India

Before Kolkata doctor rape, an unmet promise to keep physicians safe

Kolkata: The government of West Bengal pledged five years back to clamp down on violence against doctors by promising better security equipments to public hospitals.

According to Kashmir Media Service, the Government promised female guards to support female physicians and controlled entry points.

None of these measures had been implemented at the public hospital where a young female doctor was sexually assaulted and killed on August. 9, allegedly by a police volunteer, four trainee doctors they said while talking to media.

Instead, in the days leading up to the homicide-assault, which prompted nationwide outrage and a doctors’ strike, only two male guards manned R.G. Kar Medical College and Hospital, they said. They were supplemented by a few closed circuit cameras that did not comprehensively cover the sprawling premises, according to the trainees.

One of the doors of the lecture hall where the doctor had been resting during a 36-hour shift when she was attacked had no lock, said two other trainee doctors who had also slept there. The air conditioning in the designated break room had malfunctioned, they said.

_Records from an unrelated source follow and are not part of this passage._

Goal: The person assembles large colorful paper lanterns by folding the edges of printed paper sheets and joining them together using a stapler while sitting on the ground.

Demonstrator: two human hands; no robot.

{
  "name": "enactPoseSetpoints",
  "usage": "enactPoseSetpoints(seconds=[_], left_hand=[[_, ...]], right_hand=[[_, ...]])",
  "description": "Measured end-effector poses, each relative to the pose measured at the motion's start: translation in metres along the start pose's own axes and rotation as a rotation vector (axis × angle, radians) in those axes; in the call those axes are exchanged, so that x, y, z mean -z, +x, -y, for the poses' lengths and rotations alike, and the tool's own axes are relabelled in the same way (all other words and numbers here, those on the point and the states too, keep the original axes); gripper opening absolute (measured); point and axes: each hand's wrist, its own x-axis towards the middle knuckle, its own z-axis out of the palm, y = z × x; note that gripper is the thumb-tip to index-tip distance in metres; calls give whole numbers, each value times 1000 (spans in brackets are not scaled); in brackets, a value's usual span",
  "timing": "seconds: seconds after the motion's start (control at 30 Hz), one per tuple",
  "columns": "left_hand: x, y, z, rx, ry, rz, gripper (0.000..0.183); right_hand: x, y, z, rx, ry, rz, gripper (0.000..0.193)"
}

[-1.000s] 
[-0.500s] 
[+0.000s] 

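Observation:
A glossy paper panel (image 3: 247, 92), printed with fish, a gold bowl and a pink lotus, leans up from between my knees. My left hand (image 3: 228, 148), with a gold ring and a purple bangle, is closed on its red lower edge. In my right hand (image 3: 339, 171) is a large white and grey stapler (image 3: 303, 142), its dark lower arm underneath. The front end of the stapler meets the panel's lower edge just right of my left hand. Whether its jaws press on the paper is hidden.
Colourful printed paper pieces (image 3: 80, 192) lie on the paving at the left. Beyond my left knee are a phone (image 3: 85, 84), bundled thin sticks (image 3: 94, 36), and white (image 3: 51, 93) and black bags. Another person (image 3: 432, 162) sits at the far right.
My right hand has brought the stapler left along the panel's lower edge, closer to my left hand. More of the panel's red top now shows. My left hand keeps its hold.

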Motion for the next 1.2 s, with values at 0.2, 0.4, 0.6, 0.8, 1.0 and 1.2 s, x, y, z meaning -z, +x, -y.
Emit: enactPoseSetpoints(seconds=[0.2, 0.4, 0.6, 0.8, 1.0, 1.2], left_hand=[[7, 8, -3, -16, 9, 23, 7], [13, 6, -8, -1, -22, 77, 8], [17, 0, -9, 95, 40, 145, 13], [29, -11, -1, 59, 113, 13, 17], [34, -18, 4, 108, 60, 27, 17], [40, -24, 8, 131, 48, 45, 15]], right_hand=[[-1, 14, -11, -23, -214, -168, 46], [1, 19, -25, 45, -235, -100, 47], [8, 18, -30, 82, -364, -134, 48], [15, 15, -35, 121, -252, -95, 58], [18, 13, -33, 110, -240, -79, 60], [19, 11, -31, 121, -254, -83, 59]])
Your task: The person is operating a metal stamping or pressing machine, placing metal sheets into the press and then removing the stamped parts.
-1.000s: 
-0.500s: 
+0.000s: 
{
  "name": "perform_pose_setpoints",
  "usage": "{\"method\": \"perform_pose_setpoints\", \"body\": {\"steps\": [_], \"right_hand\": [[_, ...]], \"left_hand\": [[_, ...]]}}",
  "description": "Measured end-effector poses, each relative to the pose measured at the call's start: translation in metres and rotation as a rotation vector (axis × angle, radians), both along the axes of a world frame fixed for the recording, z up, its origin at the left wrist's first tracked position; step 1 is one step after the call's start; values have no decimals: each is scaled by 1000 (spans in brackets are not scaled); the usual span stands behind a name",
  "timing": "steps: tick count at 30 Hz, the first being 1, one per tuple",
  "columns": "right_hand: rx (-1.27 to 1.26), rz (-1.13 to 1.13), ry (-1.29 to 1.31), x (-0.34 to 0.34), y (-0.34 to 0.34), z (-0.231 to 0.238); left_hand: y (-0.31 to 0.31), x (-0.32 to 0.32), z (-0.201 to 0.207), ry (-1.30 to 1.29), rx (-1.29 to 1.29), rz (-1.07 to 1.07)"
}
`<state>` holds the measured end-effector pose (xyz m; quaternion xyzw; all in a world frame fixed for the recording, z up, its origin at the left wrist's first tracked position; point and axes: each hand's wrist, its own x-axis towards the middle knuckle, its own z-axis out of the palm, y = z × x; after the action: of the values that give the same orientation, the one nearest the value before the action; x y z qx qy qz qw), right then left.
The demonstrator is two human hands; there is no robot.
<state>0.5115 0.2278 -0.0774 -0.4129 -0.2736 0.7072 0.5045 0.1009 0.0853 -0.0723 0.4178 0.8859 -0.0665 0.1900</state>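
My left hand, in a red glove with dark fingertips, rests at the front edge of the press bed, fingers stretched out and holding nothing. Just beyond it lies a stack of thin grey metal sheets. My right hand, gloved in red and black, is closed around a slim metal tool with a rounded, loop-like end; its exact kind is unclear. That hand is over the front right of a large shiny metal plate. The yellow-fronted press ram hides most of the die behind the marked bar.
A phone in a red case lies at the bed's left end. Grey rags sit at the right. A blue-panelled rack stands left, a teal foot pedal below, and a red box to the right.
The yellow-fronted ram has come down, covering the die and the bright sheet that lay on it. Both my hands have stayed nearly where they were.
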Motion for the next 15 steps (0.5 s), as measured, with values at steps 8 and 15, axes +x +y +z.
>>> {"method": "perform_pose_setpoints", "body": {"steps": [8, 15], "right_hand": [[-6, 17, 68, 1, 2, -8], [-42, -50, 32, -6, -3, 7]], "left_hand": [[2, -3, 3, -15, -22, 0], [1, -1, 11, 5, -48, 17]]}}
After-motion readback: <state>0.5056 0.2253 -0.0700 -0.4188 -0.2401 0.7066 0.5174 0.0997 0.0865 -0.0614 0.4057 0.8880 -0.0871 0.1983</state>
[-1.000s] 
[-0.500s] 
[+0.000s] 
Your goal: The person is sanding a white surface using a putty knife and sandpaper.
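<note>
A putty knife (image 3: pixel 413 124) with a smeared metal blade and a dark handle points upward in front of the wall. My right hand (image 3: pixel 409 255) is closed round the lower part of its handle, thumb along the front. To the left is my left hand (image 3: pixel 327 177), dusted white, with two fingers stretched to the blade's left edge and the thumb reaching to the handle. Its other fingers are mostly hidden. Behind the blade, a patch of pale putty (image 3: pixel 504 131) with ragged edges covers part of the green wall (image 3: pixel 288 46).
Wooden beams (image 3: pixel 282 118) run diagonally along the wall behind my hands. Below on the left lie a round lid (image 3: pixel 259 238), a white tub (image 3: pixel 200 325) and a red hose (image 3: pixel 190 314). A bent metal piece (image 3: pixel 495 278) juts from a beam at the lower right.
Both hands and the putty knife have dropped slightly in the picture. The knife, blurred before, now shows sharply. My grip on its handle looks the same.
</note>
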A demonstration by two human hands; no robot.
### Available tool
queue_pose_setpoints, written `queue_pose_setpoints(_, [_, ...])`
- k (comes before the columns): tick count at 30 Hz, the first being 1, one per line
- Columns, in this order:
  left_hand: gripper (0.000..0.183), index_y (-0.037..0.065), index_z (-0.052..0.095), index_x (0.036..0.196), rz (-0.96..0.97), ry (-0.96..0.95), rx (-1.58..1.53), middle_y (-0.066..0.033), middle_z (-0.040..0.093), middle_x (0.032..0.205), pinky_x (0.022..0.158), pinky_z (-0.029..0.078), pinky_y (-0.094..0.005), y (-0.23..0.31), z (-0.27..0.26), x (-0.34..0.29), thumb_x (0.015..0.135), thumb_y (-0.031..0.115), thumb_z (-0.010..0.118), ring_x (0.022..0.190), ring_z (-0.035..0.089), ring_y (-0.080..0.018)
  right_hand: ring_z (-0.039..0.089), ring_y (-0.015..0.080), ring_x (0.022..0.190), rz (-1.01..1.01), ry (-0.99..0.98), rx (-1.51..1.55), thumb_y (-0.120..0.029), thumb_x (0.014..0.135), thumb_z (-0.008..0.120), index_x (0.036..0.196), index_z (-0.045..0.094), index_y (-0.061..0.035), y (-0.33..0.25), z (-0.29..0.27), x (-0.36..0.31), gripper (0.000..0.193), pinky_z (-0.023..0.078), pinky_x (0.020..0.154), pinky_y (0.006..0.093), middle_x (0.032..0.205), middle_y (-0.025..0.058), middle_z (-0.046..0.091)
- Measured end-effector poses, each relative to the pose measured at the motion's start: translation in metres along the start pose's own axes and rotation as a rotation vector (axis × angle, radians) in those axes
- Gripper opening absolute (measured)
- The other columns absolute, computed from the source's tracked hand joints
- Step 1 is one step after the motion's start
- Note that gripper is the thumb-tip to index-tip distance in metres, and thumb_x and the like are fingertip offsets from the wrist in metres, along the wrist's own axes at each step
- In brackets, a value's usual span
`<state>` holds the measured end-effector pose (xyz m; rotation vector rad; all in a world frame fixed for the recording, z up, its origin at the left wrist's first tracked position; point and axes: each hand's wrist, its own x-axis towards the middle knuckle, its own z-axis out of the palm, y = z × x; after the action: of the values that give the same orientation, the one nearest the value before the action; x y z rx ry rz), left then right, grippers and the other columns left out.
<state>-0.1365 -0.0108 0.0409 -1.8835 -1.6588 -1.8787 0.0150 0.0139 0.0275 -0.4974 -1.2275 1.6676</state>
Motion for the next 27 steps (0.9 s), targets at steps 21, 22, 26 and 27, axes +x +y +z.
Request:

After two doctors at a different hospital were assaulted by a patient’s relatives in 2019, West Bengal had promised to install “effective security equipment and systems,” regulate entry and exit to hospital premises and create a compensation policy for assaulted staff, according to the state health department memo dated June 17, 2019.

The two-page document was prepared after chief minister Mamata Banerjee met that day with trainee doctors protesting the attack on their colleagues as a “record note” of the interaction. The memo did not state to whom it was addressed.

Banerjee had directed officials to take “effective and prompt” action “within a specified timeframe,” according to the document. It did not detail the preparation period.